Records provided Block Start

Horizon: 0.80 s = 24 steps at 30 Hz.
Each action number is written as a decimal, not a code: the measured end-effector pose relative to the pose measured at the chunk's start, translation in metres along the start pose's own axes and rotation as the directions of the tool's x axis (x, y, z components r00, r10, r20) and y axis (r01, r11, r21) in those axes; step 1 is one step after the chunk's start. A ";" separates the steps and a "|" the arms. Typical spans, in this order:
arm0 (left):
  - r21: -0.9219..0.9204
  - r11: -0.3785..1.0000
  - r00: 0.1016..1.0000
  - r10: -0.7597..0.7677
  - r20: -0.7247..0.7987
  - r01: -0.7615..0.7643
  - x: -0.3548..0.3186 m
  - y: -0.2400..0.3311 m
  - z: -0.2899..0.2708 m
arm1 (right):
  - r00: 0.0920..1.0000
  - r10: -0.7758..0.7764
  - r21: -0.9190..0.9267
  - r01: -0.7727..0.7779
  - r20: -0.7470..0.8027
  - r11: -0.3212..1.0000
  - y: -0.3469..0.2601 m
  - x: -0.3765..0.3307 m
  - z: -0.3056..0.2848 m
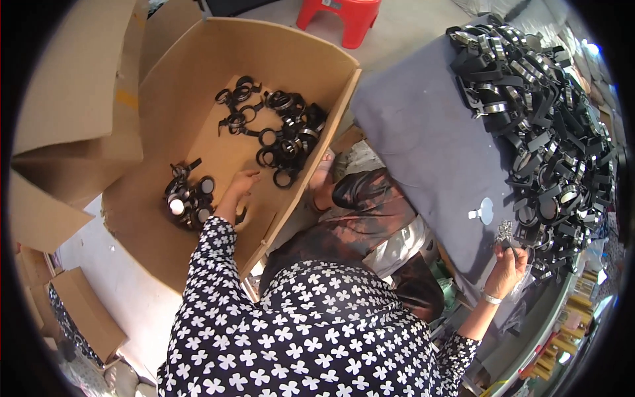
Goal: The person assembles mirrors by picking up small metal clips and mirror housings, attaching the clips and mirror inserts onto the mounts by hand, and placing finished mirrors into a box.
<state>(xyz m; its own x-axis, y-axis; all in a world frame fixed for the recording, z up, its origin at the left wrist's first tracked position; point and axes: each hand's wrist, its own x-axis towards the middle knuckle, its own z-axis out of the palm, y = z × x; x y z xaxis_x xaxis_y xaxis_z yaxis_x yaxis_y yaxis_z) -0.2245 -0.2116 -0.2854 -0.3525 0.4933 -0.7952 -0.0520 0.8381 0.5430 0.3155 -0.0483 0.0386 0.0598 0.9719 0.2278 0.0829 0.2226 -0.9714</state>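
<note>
My left hand [243, 184] reaches into a large cardboard box [175, 109], fingers stretched out and holding nothing visible. Around it in the box lie two loose heaps of black rings with metal bands and short straps, a bigger heap [291, 142] at the right wall and a smaller heap [192, 198] to the left. Over the grey-covered table, my right hand [509, 268] is closed in a pinch; a small dark piece shows at its fingertips, too small to name. Just beyond those fingers lies a little pile of small silvery metal parts [506, 231].
A big mound of black parts with metal bands [549, 132] covers the right side of the table [423, 132]. On the cloth lies a flat, pale round piece with a tab [485, 210]. A red stool [340, 16] stands beyond; more cardboard boxes [73, 79] are at left.
</note>
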 end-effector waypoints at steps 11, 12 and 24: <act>-0.584 0.805 0.991 -0.031 0.132 0.104 0.108 -0.010 0.059 | 0.891 0.100 -0.030 -0.126 -0.442 0.992 -0.016 -0.046 -0.029; -0.640 0.758 0.989 -0.047 0.143 0.129 0.111 -0.011 0.055 | 0.896 0.090 -0.019 -0.109 -0.434 0.994 -0.015 -0.047 -0.031; -0.080 0.596 0.496 0.577 -0.648 -0.799 0.004 0.107 -0.024 | 0.959 -0.043 -0.072 0.024 -0.281 0.997 -0.003 -0.036 0.010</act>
<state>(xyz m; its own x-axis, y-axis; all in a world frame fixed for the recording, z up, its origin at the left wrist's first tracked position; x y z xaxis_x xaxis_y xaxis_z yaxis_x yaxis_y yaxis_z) -0.2535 -0.1255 -0.2239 -0.8108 0.5777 0.0938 0.1755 0.0870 0.9806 0.3027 -0.0830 0.0322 0.3336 0.9005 0.2790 0.1555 0.2393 -0.9584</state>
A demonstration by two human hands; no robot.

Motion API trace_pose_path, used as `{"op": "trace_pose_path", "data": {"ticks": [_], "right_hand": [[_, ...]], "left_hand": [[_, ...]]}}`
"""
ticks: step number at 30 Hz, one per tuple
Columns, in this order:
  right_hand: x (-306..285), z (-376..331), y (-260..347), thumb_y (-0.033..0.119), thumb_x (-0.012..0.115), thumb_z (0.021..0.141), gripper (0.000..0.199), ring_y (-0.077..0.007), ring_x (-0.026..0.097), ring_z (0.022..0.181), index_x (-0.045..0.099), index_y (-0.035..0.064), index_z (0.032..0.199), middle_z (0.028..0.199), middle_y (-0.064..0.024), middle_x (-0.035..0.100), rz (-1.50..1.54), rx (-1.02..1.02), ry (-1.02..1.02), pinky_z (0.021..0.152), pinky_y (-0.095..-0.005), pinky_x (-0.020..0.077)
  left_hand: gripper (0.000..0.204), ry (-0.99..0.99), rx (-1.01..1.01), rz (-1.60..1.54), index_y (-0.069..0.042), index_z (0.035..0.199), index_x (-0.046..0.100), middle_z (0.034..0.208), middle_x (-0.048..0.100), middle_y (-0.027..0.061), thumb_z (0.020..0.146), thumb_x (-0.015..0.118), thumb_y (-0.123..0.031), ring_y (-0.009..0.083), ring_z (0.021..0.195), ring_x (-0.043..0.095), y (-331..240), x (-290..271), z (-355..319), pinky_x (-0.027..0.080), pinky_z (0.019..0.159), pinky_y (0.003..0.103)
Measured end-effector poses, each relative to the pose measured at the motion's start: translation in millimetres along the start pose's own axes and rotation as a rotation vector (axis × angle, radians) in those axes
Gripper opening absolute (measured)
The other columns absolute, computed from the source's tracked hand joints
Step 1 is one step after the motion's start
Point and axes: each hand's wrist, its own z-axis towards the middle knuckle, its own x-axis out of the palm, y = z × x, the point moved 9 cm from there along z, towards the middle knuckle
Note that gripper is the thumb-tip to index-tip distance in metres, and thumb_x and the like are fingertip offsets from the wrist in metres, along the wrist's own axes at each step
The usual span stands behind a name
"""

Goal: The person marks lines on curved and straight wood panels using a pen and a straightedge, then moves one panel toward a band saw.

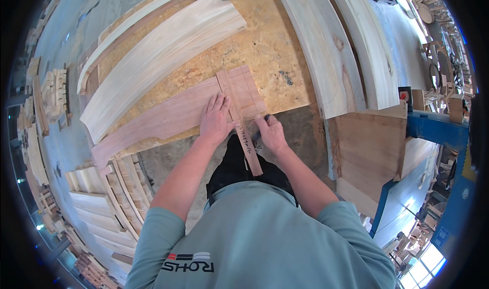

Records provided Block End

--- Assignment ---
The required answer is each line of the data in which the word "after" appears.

--- Written answer ---
Each action number is written as a decimal, not a code: the measured end-effector pose relative to the pose measured at the chunk's start, translation in metres along the start pose's own axes and rotation as the directions of the tool's x axis (x, y, z components r00, r10, r20) and y axis (r01, r11, r21) in those axes; step 1 is one step after the chunk's start. A ";" separates the steps and a "|" the arms. Typical spans, in this order:
Step 1 is one step after the motion's start

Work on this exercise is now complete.